→ **YOUR INSTRUCTIONS**
Search the listing for the string "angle". Copy every line that has it.

→ **COLLECTED DATA**
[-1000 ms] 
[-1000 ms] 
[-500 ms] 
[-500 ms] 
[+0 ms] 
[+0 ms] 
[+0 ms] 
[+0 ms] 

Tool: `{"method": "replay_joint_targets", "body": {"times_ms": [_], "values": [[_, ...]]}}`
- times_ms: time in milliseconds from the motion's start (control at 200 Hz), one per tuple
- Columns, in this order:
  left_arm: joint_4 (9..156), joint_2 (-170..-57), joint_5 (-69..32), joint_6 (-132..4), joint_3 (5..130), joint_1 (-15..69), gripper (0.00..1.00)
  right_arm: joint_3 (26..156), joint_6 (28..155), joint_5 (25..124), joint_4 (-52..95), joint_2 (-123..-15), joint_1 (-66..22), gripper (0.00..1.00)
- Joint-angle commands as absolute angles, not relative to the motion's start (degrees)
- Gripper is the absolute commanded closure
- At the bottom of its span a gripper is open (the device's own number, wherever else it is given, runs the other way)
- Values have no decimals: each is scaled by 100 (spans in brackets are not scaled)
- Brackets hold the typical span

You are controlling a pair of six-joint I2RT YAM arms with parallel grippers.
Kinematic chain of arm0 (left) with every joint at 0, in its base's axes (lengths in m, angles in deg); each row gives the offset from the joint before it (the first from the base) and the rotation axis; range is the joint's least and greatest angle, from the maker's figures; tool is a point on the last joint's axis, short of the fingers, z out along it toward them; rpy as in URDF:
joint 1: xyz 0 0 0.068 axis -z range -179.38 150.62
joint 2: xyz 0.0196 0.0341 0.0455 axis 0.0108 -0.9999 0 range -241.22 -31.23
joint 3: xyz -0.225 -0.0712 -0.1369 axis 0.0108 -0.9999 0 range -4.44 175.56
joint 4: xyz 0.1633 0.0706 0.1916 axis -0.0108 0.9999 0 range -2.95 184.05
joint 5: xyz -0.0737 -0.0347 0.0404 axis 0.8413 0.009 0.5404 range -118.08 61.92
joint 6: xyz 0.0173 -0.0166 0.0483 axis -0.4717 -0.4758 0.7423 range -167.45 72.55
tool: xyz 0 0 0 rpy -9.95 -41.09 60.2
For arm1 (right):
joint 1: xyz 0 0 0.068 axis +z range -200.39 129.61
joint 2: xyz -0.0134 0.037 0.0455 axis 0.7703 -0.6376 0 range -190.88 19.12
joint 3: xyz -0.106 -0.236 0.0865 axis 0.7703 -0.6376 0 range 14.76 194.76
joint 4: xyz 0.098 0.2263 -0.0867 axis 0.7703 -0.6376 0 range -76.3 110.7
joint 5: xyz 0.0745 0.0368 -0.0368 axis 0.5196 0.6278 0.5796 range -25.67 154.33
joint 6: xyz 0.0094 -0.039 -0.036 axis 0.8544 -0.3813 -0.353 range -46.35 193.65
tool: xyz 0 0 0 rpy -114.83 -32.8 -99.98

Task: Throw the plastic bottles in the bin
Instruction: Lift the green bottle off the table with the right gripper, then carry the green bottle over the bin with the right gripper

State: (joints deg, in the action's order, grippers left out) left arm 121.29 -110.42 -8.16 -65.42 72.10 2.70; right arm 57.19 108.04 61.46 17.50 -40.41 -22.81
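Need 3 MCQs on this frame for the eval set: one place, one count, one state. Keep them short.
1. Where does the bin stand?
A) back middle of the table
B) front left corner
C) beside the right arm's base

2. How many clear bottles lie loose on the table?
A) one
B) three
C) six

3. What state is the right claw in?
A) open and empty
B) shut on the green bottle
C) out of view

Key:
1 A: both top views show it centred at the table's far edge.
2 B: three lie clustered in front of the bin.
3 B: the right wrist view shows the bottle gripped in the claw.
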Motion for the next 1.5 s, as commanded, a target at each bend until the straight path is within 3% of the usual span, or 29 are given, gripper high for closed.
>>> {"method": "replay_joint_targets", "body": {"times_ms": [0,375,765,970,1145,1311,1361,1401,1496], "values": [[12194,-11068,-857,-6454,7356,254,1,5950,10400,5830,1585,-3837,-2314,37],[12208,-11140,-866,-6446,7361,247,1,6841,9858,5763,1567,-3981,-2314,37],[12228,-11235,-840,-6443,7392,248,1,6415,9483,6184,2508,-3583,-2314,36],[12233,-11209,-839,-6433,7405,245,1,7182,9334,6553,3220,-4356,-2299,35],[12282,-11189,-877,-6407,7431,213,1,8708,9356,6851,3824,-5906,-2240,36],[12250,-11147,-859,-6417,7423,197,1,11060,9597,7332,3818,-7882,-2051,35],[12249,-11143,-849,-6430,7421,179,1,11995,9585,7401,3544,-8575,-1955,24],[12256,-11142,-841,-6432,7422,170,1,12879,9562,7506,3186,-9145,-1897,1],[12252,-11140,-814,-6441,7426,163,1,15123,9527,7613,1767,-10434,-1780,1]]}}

→ **EXERCISE RESULT**
- Joint-angle commands as absolute angles, not relative to the motion's start (degrees)
Kinematic chain of arm0 (left) with every joint at 0, in its base's axes (lengths in m, angles in deg); each row gives the offset from the joint before it (the first from the base) and the rotation axis; range is the joint's least and greatest angle, from the maker's figures; tool is a point on the last joint's axis, short of the fingers, z out along it toward them; rpy as in URDF:

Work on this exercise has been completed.